= W. A. Langsford =

Australian Methodist minister

Rev. William Alfred Langsford (1851 – 21 November 1930) was a Methodist minister in South Australia.

==History==
Langsford was born in Norwood, South Australia, the second son of lay preacher John Langsford (died 3 July 1895) who arrived by the Sea Queen in March 1850. He was a grandson of John Langsford (c. 1788 – 26 August 1870) of Alphington, Devon, near Exeter.
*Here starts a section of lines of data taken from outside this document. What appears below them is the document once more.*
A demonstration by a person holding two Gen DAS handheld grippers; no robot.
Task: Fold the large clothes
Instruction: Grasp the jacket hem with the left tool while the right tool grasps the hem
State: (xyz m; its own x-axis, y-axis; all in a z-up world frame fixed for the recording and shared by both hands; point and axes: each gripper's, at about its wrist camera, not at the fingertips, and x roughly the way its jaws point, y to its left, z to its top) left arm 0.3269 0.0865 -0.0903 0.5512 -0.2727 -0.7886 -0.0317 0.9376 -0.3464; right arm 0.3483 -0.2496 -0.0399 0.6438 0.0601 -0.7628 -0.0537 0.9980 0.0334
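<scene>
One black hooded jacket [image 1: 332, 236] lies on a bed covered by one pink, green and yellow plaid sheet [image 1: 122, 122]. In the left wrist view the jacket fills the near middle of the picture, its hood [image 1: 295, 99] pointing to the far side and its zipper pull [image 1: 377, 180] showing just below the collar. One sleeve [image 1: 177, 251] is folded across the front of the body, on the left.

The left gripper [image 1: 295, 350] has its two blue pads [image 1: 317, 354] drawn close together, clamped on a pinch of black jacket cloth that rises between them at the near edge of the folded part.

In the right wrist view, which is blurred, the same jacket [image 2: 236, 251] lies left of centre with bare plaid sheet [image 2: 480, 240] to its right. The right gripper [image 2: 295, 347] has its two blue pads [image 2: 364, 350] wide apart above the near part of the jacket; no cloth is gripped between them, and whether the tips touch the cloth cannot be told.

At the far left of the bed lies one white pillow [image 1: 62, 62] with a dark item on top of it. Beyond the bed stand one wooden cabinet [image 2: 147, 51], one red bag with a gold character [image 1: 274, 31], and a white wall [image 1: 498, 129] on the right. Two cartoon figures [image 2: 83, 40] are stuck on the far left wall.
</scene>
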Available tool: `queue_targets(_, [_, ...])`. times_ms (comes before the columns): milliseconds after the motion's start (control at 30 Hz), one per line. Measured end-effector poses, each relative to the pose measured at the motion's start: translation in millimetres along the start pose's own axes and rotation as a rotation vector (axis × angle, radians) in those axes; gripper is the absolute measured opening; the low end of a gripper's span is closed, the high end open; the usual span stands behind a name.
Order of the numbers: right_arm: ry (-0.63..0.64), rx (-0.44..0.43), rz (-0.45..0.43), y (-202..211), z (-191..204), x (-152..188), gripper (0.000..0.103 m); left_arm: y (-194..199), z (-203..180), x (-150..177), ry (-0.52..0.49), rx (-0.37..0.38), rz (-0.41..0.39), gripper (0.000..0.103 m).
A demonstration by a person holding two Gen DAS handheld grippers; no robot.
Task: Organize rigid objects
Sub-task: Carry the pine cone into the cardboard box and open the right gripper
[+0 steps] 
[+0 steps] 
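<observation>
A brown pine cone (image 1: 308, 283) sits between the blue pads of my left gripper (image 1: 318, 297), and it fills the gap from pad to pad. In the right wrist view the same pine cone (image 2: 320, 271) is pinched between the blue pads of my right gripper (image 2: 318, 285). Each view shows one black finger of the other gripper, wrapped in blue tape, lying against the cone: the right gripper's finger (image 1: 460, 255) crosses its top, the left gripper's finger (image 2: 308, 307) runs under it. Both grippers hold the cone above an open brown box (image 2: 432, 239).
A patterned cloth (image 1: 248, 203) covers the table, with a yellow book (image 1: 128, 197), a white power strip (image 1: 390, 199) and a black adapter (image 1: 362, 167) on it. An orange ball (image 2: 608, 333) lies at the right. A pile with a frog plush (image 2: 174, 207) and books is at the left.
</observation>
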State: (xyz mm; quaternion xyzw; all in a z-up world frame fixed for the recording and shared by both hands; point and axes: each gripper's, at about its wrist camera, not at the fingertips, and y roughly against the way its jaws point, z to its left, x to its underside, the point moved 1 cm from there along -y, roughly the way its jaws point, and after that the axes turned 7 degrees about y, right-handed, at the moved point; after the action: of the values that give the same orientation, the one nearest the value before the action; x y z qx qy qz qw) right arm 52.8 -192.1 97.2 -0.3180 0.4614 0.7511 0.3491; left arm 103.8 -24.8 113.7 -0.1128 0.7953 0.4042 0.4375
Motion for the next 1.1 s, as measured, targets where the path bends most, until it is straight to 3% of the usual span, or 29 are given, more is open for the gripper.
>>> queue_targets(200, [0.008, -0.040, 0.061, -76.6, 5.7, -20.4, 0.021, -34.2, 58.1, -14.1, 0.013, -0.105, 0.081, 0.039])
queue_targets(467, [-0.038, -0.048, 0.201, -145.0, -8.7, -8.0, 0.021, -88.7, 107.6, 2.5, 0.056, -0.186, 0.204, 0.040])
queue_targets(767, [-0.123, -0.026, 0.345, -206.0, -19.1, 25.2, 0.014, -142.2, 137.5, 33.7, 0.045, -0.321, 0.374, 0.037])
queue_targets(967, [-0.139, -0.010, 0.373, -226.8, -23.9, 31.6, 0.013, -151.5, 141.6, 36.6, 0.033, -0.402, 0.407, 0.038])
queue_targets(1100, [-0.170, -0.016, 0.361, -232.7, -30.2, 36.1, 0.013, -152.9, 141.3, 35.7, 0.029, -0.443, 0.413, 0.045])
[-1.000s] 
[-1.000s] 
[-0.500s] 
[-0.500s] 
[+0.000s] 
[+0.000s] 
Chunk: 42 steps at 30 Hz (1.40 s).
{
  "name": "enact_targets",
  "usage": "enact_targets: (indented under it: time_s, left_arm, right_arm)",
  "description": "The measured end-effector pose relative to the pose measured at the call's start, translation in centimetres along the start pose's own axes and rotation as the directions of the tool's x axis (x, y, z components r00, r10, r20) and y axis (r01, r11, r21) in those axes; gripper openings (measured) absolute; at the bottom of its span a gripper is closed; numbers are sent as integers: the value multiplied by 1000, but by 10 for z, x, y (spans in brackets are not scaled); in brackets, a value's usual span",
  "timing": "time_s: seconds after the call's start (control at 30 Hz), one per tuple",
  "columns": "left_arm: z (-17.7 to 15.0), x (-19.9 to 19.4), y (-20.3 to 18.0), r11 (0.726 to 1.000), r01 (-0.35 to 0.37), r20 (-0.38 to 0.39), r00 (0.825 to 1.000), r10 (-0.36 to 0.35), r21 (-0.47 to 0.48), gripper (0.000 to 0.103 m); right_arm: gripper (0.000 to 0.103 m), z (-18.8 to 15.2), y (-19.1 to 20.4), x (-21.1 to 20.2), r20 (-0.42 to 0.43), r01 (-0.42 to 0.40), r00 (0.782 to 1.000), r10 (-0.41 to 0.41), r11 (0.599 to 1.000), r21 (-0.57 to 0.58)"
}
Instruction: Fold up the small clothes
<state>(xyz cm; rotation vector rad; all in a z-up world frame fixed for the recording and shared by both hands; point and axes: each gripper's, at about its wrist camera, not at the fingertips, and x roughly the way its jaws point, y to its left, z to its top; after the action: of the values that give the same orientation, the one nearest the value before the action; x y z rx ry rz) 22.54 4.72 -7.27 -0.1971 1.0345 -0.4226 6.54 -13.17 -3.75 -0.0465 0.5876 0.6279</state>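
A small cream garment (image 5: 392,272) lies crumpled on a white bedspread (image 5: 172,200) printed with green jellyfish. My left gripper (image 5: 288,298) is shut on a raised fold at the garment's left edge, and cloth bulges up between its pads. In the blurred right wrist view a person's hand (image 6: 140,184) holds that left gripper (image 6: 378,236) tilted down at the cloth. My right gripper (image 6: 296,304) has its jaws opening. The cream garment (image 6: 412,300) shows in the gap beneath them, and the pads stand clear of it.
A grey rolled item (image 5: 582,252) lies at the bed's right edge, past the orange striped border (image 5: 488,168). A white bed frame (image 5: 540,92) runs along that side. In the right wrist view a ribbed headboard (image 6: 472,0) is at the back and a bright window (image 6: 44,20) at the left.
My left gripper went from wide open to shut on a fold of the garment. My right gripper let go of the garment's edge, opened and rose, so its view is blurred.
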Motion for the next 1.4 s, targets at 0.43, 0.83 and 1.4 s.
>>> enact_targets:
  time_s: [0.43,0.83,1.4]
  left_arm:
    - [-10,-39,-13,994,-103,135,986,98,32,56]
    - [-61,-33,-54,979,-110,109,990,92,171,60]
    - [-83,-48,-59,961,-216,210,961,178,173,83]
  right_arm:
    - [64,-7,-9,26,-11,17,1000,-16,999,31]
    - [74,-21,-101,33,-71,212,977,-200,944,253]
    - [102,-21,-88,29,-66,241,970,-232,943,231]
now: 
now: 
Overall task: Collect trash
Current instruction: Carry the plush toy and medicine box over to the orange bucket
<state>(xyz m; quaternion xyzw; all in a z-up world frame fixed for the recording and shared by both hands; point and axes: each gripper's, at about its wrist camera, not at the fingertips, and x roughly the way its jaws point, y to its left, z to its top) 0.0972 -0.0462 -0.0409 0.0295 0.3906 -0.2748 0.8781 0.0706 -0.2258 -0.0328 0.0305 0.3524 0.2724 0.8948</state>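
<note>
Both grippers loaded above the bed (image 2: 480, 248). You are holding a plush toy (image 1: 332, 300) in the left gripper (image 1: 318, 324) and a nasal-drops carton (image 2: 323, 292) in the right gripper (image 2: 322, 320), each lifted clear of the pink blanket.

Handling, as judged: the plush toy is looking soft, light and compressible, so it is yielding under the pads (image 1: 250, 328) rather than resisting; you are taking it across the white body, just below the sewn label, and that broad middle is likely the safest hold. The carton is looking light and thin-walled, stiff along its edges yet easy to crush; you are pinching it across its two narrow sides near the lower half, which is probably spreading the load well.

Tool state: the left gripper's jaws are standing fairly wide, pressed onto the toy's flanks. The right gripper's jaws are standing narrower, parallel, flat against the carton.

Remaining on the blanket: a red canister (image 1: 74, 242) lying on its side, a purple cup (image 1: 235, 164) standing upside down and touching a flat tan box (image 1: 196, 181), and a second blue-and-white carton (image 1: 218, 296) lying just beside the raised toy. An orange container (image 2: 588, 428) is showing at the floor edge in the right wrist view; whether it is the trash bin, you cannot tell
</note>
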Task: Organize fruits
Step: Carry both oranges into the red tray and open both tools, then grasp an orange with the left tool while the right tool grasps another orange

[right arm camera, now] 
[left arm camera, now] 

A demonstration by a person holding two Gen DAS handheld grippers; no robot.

He was educated at the Pulteney Street School and Prince Alfred College. In 1874 he was accepted for training as a Wesleyan Methodist minister, and began his ministry in 1876, serving his probationary period at Laura and Port Augusta. He spent 13 years in the northern circuits and five years on Yorke Peninsula, then 13 years in city and suburbs, serving at Norwood, Unley, Hindmarsh, Payneham, and Prospect. He then went to the South-East, and from 1902 to 1904 was chairman of the South-Eastern district.
He was
- secretary of the Wesleyan Methodist Conference 1895–1898
- president of the Methodist Conference in 1898 and in 1924
- the first chairman of the Mount Gambier School of Mines
- president of Prince Alfred College, the first ex-student to be so honored
- Langsford was general secretary of the Twentieth Century Fund for two years
- treasurer of the Theological College for 25 years
- chaplain at the Adelaide Hospital for 10 years.

==Family==
On 24 March 1880 Langsford married Catherine Helen Catt (1858 – 1931), a daughter of Alfred Catt MHA.
Their children include:
- Alfred Stanley Langsford (1883–1965) married Bessie Blackler Colton on 26 January 1912, lived at Mount Lofty
- Cpt. John Kingsley Langsford ( – 21 August 1956), of Parakylia station
- Roy Hartley Langsford (1891–1962), of Brighton
- Wilfred Wolseley "Fred" Langsford (1894 – ) married Eva Gertrude Richards BA on 30 September 1919. She made headlines after attempting suicide and murder of their four children. She was found guilty but released without penalty.
- Helen Clifford "Nellie" Langsford married M(ethuselah) Prisk Tregoning (died 22 December 1916) on 8 September 1906
She married again, to Richard Mitchell, on 29 May 1919.
- Hilda Hope Isabel Langsford (1889–1963) and
- Dorothy Mary Langsford (1896– ), both of Prospect
They had a home at 3 Flora Terrace, Prospect

His brother Arthur Langsford (c. 1855 – 13 September 1927) was an insurance executive, founder and president of the Methodist Local Preachers and Laymen's Association.